Look below for the line containing "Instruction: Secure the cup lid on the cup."; from there through the line containing "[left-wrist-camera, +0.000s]", both lines included, please set down each line exactly and nothing else.

------ DATA SHOWN

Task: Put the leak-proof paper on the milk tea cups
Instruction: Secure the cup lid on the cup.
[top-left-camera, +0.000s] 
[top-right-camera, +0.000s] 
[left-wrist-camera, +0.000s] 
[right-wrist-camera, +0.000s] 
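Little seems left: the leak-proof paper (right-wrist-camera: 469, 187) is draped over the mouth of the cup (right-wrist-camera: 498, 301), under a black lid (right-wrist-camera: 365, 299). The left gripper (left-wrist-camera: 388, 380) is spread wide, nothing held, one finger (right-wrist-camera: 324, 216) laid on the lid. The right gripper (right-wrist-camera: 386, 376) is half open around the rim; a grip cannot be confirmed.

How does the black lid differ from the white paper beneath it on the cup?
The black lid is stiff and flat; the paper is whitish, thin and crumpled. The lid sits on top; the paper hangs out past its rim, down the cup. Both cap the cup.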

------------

> TASK SOLUTION:
Instruction: Secure the cup lid on the cup.
[top-left-camera, +0.000s] 
[top-right-camera, +0.000s] 
[left-wrist-camera, +0.000s] 

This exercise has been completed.